There are two “Frederick” or “Frederich” Tanners in Kentucky in 1815. One lived in Boone County; the other, my ancestor, lived in Barren County. I suspect these two are related, because they are both intertwined with the Zimmermans.
I must do more research to see which of these served in the Kentucky Militia. However, in a blog called “Family Ramblings” (the Lockhart Family News), the writer claims that the Frederick Tanner from Barren served in the War of 1812 and at New Orleans. I’ll take her word for it, because she may have the evidence to prove it.
Frederick Tanner served in Captain William Ganaway's Company of Davis's Regiment, Kentucky Detached Militia, commanded by Lieutenant-Colonel Presley Gray (originally the 13th Regiment of the Kentucky Militia).

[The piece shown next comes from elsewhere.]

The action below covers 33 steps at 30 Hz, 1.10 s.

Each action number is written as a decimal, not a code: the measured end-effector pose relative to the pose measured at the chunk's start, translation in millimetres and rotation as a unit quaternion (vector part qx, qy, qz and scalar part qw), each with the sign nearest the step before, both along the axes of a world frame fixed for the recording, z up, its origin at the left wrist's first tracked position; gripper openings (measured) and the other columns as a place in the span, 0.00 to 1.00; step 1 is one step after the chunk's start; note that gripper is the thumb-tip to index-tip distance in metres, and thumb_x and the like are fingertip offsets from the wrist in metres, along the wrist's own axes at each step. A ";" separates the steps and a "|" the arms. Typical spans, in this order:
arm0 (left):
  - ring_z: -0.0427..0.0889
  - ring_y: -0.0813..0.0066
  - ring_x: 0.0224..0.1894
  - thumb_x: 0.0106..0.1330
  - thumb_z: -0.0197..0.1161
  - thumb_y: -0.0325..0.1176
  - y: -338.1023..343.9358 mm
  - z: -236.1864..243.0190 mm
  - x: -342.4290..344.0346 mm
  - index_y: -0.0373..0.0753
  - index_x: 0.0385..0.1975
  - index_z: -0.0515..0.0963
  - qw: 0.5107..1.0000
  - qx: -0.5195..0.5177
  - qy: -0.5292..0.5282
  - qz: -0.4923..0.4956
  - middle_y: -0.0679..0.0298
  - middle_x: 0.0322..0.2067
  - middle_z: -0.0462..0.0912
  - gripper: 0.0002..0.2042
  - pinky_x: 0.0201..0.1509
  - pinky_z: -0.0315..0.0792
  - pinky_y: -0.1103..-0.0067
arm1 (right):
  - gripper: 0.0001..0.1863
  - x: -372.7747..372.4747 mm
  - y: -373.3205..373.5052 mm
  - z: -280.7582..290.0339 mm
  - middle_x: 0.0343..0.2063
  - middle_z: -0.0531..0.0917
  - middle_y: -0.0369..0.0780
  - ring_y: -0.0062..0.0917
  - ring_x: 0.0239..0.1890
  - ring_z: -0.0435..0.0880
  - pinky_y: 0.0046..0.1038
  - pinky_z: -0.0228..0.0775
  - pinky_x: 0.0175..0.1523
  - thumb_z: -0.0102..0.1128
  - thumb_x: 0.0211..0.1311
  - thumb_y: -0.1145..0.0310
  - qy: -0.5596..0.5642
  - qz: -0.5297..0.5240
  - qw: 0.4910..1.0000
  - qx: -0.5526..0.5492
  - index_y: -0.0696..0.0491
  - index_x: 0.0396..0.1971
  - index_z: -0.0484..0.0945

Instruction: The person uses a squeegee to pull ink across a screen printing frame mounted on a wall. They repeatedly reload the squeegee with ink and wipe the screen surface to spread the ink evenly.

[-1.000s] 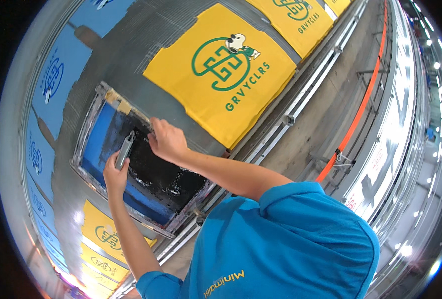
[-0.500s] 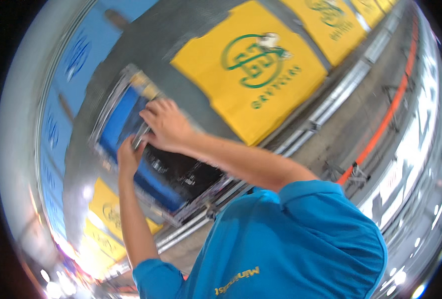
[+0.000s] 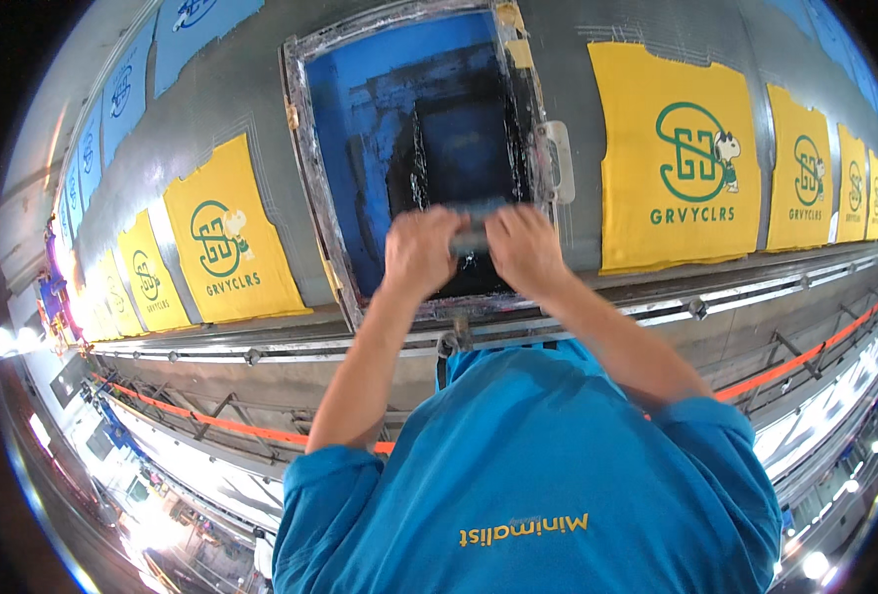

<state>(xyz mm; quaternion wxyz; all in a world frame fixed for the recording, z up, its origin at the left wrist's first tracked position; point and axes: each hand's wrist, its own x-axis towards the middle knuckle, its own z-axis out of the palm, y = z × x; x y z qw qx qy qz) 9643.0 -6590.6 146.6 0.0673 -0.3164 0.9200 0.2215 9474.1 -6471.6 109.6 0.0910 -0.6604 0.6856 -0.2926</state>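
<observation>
A screen-printing frame lies on the long grey table in front of me, with blue mesh inside its tape-covered rim. Black ink covers much of the mesh, in two thick ridges along a darker band. Near the frame's close end, both hands grip a squeegee, blurred and partly hidden by fingers. My left hand is closed around its left part, and my right hand is closed around its right part. The squeegee's lower edge is hard to make out.
Printed yellow fabric pieces lie left and right of the frame; blue fabric pieces lie across the table. A pale handle sticks out at the frame's right side. A metal rail runs along the near edge, above an orange bar.
My view has turned and levelled, so the frame now stands upright ahead. My hands, formerly close together at a slant over the frame, are now side by side at its near end.
</observation>
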 end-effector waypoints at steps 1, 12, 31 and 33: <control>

"These troops [the Kentucky militia] were commanded by Major General John Thomas, with Brigadier General John Adair as his Adjutant General. The total strength of the Kentucky militia raised for the New Orleans campaign was two thousand two hundred and fifty-six. To these must be added the officers and men of the Seventh Regiment of United States Infantry (who were recruited in Kentucky), at that time four hundred and sixty-five strong, bringing the grand total of Kentucky troops up to two thousand seven hundred and twenty-one. Of these troops sixteen hundred and forty were on the firing line, and engaged in the Battle of New Orleans. One thousand and eighty-one of the Kentucky militia did not take part in the battle because they could not be furnished with arms.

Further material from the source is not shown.